Problem description
When a line below holds the string "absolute", show that line.

Data segment
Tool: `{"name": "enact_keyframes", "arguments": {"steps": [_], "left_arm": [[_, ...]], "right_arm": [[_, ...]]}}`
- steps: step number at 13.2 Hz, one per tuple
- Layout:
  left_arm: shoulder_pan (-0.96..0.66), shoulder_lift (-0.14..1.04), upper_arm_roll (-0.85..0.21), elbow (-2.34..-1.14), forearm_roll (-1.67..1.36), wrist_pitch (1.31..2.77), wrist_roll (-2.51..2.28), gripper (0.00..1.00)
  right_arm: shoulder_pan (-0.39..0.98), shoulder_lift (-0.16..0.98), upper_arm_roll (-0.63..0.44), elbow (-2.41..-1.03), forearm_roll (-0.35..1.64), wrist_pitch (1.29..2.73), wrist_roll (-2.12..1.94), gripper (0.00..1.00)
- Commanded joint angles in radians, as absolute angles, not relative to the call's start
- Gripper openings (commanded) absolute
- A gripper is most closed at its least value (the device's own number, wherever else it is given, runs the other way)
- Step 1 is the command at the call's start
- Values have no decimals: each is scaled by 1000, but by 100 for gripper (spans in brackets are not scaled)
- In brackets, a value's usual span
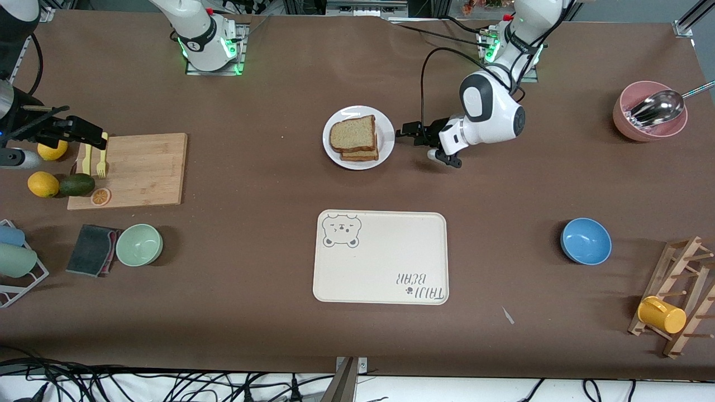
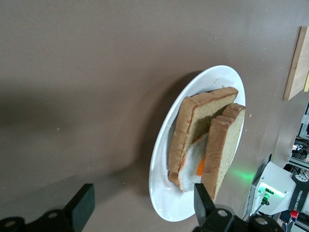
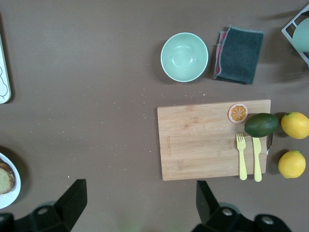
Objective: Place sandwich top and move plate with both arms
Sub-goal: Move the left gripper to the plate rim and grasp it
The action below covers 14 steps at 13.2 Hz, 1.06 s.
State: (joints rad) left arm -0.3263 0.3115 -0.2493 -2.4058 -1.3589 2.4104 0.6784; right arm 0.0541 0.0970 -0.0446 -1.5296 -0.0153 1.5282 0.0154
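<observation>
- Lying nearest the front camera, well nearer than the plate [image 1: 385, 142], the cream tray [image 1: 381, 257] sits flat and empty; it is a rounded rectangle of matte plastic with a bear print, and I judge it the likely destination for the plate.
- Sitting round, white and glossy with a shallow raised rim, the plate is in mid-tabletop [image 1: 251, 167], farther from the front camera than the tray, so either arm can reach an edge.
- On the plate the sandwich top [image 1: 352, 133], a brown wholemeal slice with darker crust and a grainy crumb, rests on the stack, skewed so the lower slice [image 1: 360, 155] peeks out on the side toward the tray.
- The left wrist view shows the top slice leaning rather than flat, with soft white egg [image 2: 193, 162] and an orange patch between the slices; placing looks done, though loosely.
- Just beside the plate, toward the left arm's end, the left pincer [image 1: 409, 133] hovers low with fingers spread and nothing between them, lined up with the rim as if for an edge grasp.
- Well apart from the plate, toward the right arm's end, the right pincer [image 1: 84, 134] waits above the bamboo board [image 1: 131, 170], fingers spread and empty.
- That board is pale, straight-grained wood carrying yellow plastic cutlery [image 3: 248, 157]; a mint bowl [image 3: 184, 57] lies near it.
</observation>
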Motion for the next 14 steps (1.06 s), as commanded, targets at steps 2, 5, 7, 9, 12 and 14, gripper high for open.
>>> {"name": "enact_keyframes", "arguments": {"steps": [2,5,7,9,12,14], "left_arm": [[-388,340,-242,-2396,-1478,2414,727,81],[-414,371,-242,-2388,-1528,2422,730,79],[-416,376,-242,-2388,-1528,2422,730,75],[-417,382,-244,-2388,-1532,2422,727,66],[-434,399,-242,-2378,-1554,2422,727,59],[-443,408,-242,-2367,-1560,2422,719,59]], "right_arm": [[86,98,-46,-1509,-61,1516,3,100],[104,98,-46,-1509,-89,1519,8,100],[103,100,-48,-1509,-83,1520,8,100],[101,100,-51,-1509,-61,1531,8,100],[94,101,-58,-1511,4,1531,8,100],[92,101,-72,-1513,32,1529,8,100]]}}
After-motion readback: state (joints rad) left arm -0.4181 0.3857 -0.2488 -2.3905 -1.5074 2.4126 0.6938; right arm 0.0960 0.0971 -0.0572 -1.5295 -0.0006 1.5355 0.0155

Your response
- Commanded joint angles in radians, as absolute angles, not relative to the call's start
- Gripper openings (commanded) absolute

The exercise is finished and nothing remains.